🤖 AI Summary
This work addresses the limitations of existing 802.11 packet capture diagnostics, which either rely heavily on expert knowledge—resulting in low efficiency and poor scalability—or employ large language models (LLMs) prone to hallucination, unreliable confidence estimates, and evaluation biases due to circular reasoning. To overcome these challenges, the authors propose PROBE, an evidence-driven, multi-stage diagnostic pipeline that integrates deterministic frame-level PCAP textualization, multi-model and multi-candidate ensembling, progressive masking, and a composite reliability scoring mechanism that operates without LLM-based self-evaluation.

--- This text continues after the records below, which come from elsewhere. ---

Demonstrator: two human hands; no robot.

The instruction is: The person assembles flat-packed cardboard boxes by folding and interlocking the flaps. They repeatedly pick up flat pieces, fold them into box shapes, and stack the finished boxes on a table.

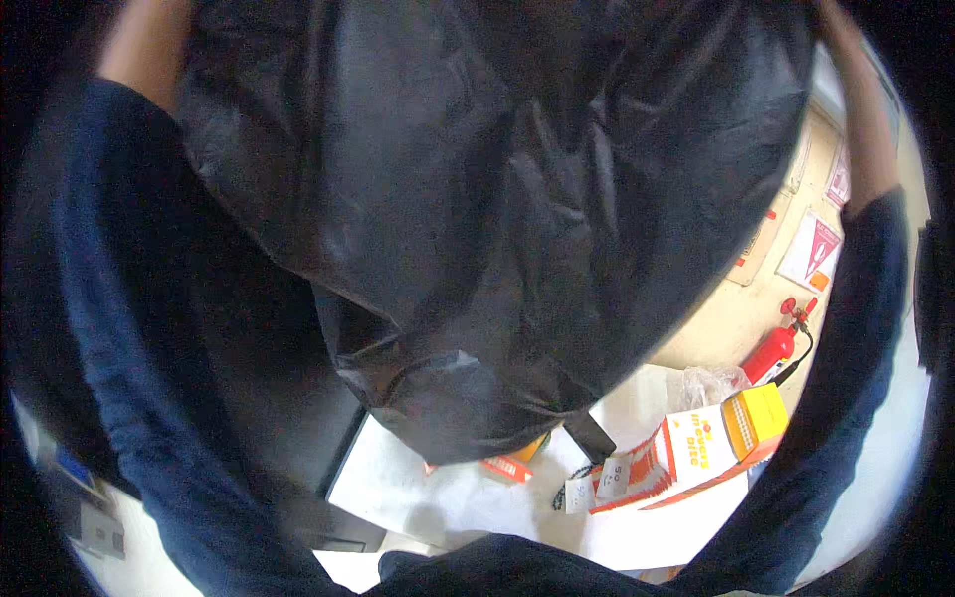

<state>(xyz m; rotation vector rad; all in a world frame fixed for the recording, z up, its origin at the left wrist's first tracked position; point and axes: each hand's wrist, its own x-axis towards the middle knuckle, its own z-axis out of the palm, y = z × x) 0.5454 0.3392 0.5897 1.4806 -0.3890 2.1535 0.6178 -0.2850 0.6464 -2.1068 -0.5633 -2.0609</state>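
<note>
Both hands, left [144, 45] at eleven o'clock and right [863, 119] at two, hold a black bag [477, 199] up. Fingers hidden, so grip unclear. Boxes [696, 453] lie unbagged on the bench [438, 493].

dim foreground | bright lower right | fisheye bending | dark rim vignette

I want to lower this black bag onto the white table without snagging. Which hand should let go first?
Probably the right hand: it grips the black plastic bag above the white table strewn with cartons, while the left hand holds the far side, over the dark area.
</note>
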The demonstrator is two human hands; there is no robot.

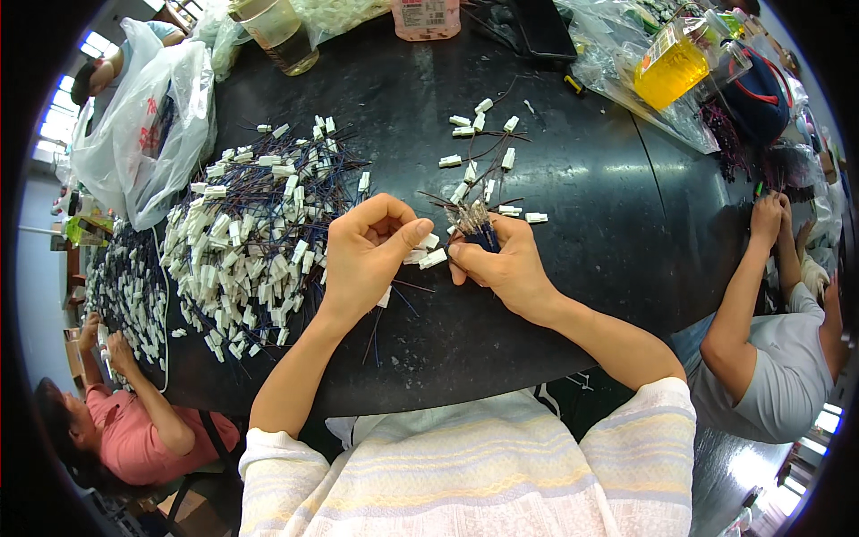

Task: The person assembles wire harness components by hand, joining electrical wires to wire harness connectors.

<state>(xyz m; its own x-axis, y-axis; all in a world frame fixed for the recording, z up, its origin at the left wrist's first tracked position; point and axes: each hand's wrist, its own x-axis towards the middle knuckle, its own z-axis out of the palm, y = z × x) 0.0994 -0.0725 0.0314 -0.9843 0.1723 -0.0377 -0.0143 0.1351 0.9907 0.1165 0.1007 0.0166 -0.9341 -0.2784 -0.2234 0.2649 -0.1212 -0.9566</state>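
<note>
My right hand (512, 268) is closed around a small bundle of dark wires (479, 231) with bare metal terminals at their upper ends. To its left, my left hand (365, 255) has thumb and forefinger pinched together; what is between them, if anything, is too small to make out. White plastic connectors (433, 259) show between the two hands, close to the left fingertips. Beyond the right hand lie several loose white connectors with thin dark wires (508, 158). A large heap of white connectors on blue and dark wires (242, 242) spreads left of my left hand.
On the black table (429, 336), a plastic bag (148, 134) stands far left. A clear cup (277, 40), pink container (425, 20), black flat object (542, 29) and yellow-liquid bottle (664, 72) line the back. Co-workers sit left (148, 430) and right (761, 358).
</note>
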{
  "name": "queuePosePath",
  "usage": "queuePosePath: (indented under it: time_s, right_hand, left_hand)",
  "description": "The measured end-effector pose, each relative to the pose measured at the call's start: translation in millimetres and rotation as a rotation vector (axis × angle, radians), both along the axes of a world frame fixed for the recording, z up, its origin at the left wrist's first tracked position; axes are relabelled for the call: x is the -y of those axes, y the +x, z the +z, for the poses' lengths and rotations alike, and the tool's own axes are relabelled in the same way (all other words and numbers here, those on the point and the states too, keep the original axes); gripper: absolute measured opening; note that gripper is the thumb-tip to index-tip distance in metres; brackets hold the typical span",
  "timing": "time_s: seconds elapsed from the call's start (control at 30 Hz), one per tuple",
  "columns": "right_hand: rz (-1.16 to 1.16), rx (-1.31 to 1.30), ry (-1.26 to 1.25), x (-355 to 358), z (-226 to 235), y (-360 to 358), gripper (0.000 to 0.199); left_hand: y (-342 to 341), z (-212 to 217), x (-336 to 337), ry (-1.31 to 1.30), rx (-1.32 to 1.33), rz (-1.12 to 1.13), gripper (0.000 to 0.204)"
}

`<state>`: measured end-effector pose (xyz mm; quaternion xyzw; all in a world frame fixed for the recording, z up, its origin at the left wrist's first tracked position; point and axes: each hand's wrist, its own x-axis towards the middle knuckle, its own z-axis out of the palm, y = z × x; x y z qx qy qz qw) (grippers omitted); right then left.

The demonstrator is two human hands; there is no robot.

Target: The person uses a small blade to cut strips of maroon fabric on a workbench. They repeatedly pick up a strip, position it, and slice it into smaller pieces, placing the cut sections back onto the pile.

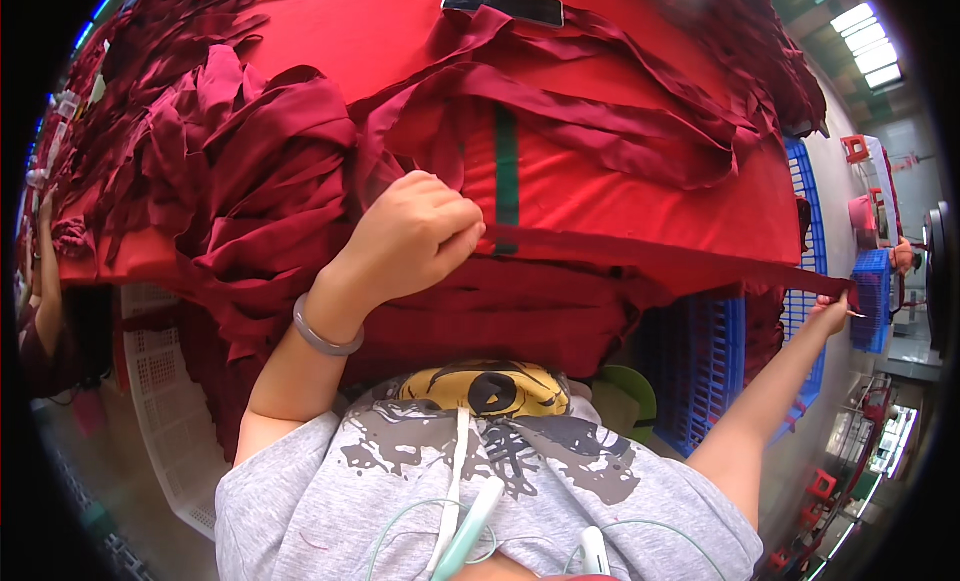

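A long dark red fabric strip point(640, 251) is stretched across the near edge of the red-covered table point(640, 206). At its left end my left hand point(415, 226) is closed in a fist, gripping the cloth. Far out to the right, my right hand point(829, 313) is pinched on the other end of the strip. A small thin pale thing sticks out beside its fingers, too small to name. Beyond my left hand, another length of dark red strip point(600, 116) lies in loose loops, and a large heap of dark red fabric point(255, 161) is piled to its left.
A dark phone-like slab point(503, 4) lies at the table's far side. A green band point(507, 166) crosses the tabletop. Blue plastic crates point(700, 371) stand below at the right, a white crate point(165, 391) at the left. Another person's arm point(47, 291) shows at the far left.
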<state>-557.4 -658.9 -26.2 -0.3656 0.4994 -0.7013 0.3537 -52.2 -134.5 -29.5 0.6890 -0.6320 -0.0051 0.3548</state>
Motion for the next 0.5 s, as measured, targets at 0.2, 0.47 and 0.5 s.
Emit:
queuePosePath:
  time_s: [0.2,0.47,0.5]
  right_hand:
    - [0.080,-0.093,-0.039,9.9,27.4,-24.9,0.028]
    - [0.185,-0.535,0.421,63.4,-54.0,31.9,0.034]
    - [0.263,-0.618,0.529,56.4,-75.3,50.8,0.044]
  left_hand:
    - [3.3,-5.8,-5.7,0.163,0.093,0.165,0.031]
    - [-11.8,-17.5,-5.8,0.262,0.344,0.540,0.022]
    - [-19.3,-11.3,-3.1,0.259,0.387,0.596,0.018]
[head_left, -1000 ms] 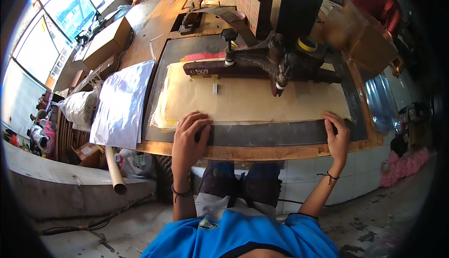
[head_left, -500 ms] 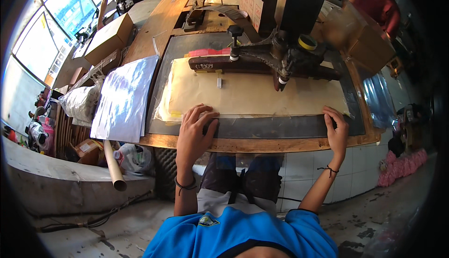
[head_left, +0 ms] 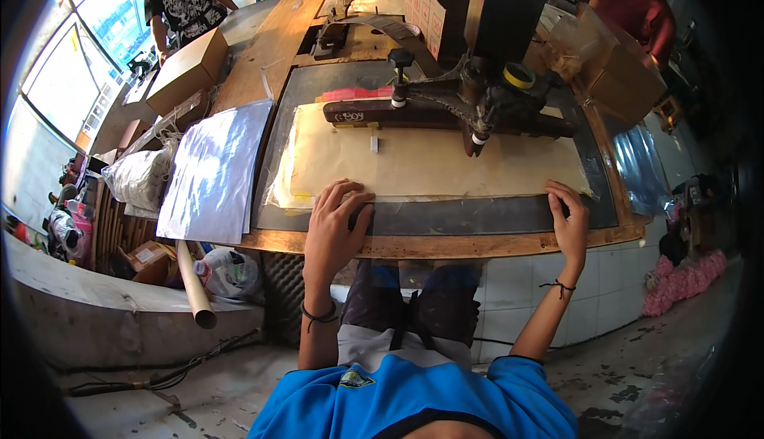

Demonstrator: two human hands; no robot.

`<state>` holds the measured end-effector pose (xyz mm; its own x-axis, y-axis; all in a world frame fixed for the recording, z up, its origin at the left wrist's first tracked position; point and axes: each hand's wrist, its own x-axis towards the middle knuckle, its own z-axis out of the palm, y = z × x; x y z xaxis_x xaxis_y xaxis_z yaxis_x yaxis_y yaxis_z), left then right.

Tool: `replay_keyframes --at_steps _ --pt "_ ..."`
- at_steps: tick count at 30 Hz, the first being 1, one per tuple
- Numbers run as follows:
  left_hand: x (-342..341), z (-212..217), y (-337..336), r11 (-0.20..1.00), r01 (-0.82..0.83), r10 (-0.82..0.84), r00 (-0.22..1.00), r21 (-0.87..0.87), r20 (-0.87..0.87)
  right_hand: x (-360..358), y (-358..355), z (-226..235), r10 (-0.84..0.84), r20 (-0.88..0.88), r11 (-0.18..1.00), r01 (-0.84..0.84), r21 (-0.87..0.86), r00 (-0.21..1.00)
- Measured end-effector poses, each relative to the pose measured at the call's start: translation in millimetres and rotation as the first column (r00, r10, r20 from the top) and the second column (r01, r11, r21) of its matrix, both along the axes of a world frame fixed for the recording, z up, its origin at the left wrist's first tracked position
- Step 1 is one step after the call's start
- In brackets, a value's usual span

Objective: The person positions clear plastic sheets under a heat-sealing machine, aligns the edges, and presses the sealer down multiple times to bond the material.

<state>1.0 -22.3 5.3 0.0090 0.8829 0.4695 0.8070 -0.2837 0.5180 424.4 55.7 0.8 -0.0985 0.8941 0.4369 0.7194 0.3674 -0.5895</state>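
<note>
A wide cream sheet [head_left: 446, 175] lies on a dark flat bed [head_left: 446, 220] set in a wooden table. At its near left edge rests my left hand [head_left: 338, 216], palm down, fingers bent, thumb apart. My right hand [head_left: 568, 218] lies at the near right corner, its fingers curved over the edge and the thumb spread off them. Neither hand visibly grips anything. Across the sheet's far side runs a dark bar [head_left: 358, 113] beneath a black metal machine head [head_left: 485, 93]. A small pale block [head_left: 375, 144] sits on the sheet before the bar.
White glossy sheets [head_left: 215, 168] overhang the table's left side, near a cardboard tube [head_left: 193, 284]. Cardboard boxes [head_left: 187, 71] stand at far left, with another box [head_left: 621, 65] at right. Two people [head_left: 191, 1] are behind the table, one on each side.
Both hands keep nearly the same places on the sheet edge. At far left, the person in black has come further into view. The whole view has shifted slightly.
</note>
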Motion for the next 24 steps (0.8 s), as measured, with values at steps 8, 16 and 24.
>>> replay_keyframes --at_steps 8,16,24 --pt "0.1 0.6 -0.9 1.0 -0.005 0.006 1.0 -0.008 0.007 -1.0 0.1 -1.0 -0.006 -0.02 1.0 0.006 -0.007 1.0" --pt "1.4 0.8 0.2 1.0 -0.008 0.008 1.0 -0.009 0.012 2.6 0.7 -3.0 0.011 -0.007 1.0 -0.011 0.008 1.0" --pt "1.6 -0.2 0.5 1.0 -0.009 0.01 1.0 -0.014 0.014 2.8 -0.2 -2.2 0.003 -0.013 1.0 -0.003 0.0 1.0"
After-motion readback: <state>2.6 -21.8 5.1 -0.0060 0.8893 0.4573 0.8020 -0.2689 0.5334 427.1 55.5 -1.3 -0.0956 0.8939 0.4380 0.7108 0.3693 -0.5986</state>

Evaluated on 87 enterprise Wi-Fi packet captures, PROBE achieves an evidence F1 score of 0.957 and a 96% automatic acceptance rate, with worst-case F1 exceeding 0.70—significantly outperforming both expert baselines (0.871) and naive ensemble approaches (0.842).
📝 Abstract
Diagnosing 802.11 packet captures requires expert protocol knowledge, is slow, inconsistent across engineers, and unscalable. LLM-based approaches sound plausible but fabricate protocol events absent from captures (especially truncated traces), produce uncalibrated confidence scores, and suffer evaluation bias when golden references are co-produced by the model under test. We introduce PROBE (Protocol Reasoning Over evidence-Based Ensembles), a multi-stage pipeline addressing all three failures. It integrates (i) deterministic PCAP-to-text normalization with frame-level verifiability, (ii) multi-run, multi-candidate ensembles with optional cross-model second opinion and progressive obfuscation, (iii) a verdict-aware evidence framework treating absence of failure evidence as contributing evidence, and (iv) a fully deterministic composite reliability score from evidence validity, run-to-run stability, and cross-model agreement without LLM self-assessment.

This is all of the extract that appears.